→ Exercise: Please retype the records below exactly as they appear, leaving out every picture.

(Stored records)
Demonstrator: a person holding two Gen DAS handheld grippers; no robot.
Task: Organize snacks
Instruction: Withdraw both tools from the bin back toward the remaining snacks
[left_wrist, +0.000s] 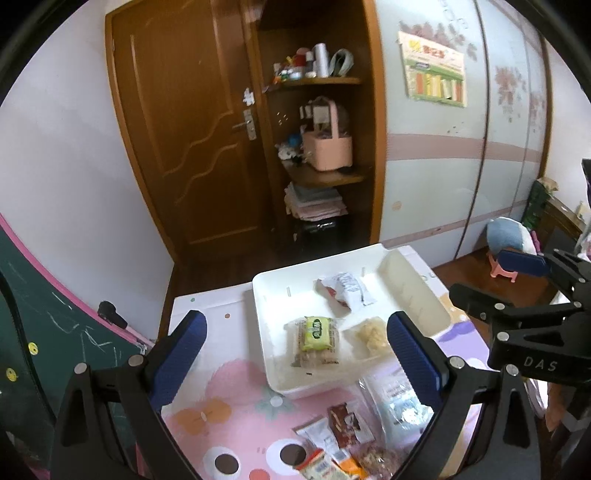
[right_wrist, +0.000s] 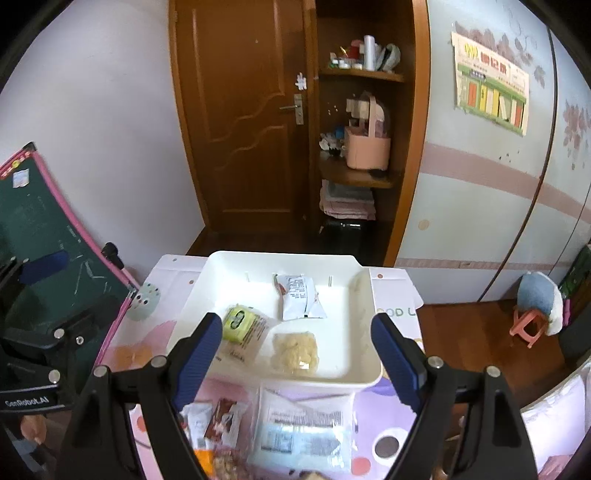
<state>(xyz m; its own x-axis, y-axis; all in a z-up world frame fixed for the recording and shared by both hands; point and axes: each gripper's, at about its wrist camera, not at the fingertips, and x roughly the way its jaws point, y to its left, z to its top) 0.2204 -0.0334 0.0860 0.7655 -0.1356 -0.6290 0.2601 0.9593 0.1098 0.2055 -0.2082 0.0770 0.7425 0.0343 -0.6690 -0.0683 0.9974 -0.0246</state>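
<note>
On the small table with the pink cartoon cloth (left_wrist: 236, 373), seen from the left wrist, sits a white tray (left_wrist: 269, 295). Three snacks lie inside it. A cookie pack with a green label (left_wrist: 316, 338) is near the front. A clear bag of pale puffs (left_wrist: 371, 338) lies right beside it. A white and red packet (left_wrist: 345, 290) lies farther back. The left gripper (left_wrist: 295, 360) has its jaws wide apart and holds nothing. More snacks wait on the cloth near the tray, like a brown packet (left_wrist: 345, 422) and a clear bag (left_wrist: 397, 400). The right gripper (left_wrist: 517, 264) shows at the right edge; I cannot tell its jaws from here.

From the right wrist, the white tray (right_wrist: 365, 354) is straight ahead with the same three snacks (right_wrist: 295, 350). The right gripper (right_wrist: 297, 360) is wide open and empty, hanging over the near edge of the tray. A big clear bag (right_wrist: 303, 428) lies on the cloth just this side of the tray.
</note>
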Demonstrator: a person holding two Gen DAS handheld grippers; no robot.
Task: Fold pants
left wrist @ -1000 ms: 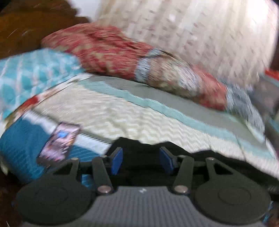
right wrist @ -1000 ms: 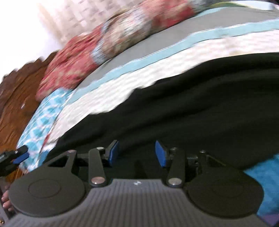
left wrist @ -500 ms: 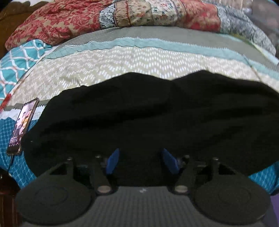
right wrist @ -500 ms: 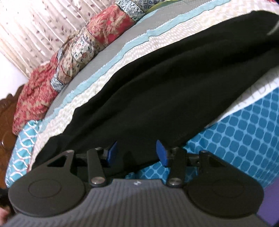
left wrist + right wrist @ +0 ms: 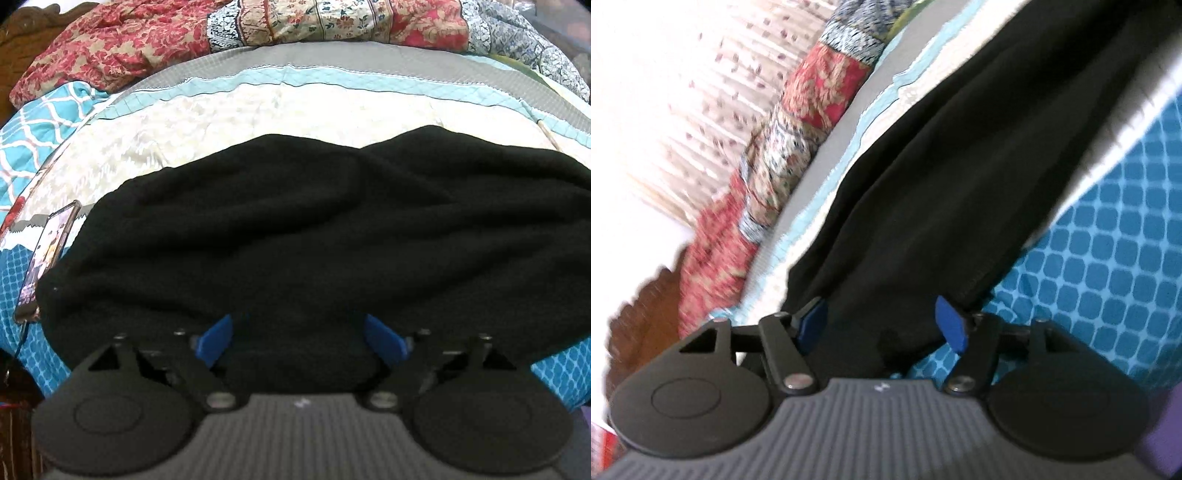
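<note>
Left wrist view: my left gripper (image 5: 297, 338) tilts down over the near edge of the pants (image 5: 295, 236), jaws spreading wide and opening, blue pads (image 5: 384, 339) clear of the cloth, black fabric bunched between them but not pinched, so released. Pants lie black and rumpled across the bed (image 5: 295, 110), filling the middle from 9 to 3 o'clock, two humps along the far edge at 12. Phone (image 5: 46, 258) sits at 9 o'clock, just beside the pants' left edge, screen up. Floral quilt (image 5: 147, 48) piled along 12 o'clock, blue patterned sheet (image 5: 554, 373) showing at 4. Right wrist view, blurred: my right gripper (image 5: 881, 325) is rolled, jaws opening too, pads (image 5: 951, 325) apart and not pressing; pants (image 5: 942, 184) hem runs between them, stitched edge close to the right pad at 3 o'clock, cloth stretching away toward 1. Blue sheet (image 5: 1108, 240) at 3 to 4, quilt (image 5: 783, 155) at 10, curtain (image 5: 683, 92) behind at 10 to 11.
</note>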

→ Answer to the problem:
Demonstrator: a person holding two Gen DAS handheld grippers; no robot.
Task: Organize snacks
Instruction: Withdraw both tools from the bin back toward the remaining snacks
[left_wrist, +0.000s] 
[right_wrist, +0.000s] 
<state>(xyz m; its own x-axis, y-axis; all in a z-up world frame fixed for the recording and shared by both hands; point and axes: each gripper's, at about its wrist camera, not at the fingertips, and x roughly the way its jaws point, y to its left, z to its top) 0.2204 -0.0334 0.0860 0.7655 -0.1356 -0.6290 0.2601 0.9593 0.1098 0.2055 -0.2082 0.0770 0.7425 0.0343 -0.6690 -0.0683 0.9974 -0.0246</state>
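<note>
On the small table with the pink cartoon cloth (left_wrist: 236, 373), seen from the left wrist, sits a white tray (left_wrist: 269, 295). Three snacks lie inside it. A cookie pack with a green label (left_wrist: 316, 338) is near the front. A clear bag of pale puffs (left_wrist: 371, 338) lies right beside it. A white and red packet (left_wrist: 345, 290) lies farther back. The left gripper (left_wrist: 295, 360) has its jaws wide apart and holds nothing. More snacks wait on the cloth near the tray, like a brown packet (left_wrist: 345, 422) and a clear bag (left_wrist: 397, 400). The right gripper (left_wrist: 517, 264) shows at the right edge; I cannot tell its jaws from here.

From the right wrist, the white tray (right_wrist: 365, 354) is straight ahead with the same three snacks (right_wrist: 295, 350). The right gripper (right_wrist: 297, 360) is wide open and empty, hanging over the near edge of the tray. A big clear bag (right_wrist: 303, 428) lies on the cloth just this side of the tray.
</note>
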Demonstrator: a person holding two Gen DAS handheld grippers; no robot.
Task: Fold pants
left wrist @ -1000 ms: 
right wrist @ -1000 ms: 
left wrist @ -500 ms: 
right wrist @ -500 ms: 
left wrist + right wrist @ +0 ms: 
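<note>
Left wrist view: my left gripper (image 5: 297, 338) tilts down over the near edge of the pants (image 5: 295, 236), jaws spreading wide and opening, blue pads (image 5: 384, 339) clear of the cloth, black fabric bunched between them but not pinched, so released. Pants lie black and rumpled across the bed (image 5: 295, 110), filling the middle from 9 to 3 o'clock, two humps along the far edge at 12. Phone (image 5: 46, 258) sits at 9 o'clock, just beside the pants' left edge, screen up. Floral quilt (image 5: 147, 48) piled along 12 o'clock, blue patterned sheet (image 5: 554, 373) showing at 4. Right wrist view, blurred: my right gripper (image 5: 881, 325) is rolled, jaws opening too, pads (image 5: 951, 325) apart and not pressing; pants (image 5: 942, 184) hem runs between them, stitched edge close to the right pad at 3 o'clock, cloth stretching away toward 1. Blue sheet (image 5: 1108, 240) at 3 to 4, quilt (image 5: 783, 155) at 10, curtain (image 5: 683, 92) behind at 10 to 11.
</note>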

No further work remains in this exercise.